Exercise prompt → From the material below, tally every line containing "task"; reply with the total only.

====================

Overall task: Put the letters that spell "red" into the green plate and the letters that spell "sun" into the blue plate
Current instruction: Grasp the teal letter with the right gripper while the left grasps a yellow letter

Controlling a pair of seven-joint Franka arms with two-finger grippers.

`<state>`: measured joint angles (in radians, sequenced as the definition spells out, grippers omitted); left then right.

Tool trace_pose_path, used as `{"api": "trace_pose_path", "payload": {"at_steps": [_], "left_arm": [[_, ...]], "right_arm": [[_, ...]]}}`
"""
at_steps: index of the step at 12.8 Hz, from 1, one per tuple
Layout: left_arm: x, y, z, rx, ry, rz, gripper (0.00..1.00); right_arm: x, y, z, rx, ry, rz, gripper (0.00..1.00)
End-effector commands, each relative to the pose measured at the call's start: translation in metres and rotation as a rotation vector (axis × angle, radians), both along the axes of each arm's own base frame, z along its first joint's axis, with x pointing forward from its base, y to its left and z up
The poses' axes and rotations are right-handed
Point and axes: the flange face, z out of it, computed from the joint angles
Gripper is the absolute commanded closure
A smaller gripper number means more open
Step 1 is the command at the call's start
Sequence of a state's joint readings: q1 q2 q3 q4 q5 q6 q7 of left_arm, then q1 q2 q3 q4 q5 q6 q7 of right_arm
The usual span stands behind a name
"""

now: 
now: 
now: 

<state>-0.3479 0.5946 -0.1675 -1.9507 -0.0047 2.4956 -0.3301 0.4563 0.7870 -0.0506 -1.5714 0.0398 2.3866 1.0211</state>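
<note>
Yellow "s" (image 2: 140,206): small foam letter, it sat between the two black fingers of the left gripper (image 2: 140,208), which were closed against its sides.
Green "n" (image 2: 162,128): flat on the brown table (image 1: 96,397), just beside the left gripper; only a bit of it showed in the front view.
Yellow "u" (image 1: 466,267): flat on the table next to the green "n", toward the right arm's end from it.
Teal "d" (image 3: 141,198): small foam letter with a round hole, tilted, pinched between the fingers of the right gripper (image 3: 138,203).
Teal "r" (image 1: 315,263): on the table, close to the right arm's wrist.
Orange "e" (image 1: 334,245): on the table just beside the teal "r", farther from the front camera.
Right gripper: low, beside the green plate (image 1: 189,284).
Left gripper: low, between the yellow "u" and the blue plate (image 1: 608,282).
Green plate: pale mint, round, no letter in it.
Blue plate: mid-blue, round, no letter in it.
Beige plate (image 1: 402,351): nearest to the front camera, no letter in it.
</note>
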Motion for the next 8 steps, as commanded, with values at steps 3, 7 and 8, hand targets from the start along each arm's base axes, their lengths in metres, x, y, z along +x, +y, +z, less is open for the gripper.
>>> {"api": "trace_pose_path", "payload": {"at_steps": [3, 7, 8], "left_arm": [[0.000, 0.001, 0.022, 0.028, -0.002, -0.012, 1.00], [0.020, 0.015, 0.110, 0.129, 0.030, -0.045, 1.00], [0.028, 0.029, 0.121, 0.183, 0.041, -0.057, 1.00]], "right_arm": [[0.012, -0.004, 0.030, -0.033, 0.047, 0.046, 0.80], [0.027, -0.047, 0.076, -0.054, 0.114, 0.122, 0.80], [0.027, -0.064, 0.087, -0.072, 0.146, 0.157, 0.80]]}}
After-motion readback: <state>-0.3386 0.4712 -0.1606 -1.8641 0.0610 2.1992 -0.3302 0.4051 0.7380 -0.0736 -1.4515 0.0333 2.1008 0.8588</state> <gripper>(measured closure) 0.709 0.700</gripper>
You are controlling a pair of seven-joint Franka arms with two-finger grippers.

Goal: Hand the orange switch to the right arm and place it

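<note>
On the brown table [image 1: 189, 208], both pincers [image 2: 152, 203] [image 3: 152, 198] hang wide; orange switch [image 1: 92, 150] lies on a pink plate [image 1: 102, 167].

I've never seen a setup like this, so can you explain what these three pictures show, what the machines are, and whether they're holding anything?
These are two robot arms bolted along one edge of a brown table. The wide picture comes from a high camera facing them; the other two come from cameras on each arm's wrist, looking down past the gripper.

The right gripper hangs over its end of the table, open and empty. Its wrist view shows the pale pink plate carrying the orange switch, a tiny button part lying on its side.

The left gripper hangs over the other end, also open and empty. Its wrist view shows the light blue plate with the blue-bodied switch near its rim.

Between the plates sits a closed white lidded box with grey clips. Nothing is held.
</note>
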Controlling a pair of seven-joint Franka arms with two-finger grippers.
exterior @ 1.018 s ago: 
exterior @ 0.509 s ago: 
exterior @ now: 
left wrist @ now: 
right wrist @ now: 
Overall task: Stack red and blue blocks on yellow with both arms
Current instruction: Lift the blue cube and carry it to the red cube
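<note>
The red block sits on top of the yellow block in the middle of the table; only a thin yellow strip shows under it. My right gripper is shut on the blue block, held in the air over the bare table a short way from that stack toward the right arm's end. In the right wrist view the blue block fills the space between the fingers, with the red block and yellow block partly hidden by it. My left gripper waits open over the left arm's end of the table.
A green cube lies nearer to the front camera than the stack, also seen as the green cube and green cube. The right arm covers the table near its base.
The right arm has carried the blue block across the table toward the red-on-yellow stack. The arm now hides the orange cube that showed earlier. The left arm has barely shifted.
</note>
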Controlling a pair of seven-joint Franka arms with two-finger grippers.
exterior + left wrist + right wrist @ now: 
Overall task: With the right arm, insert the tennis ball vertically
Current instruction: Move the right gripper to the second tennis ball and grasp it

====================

Exercise response → 3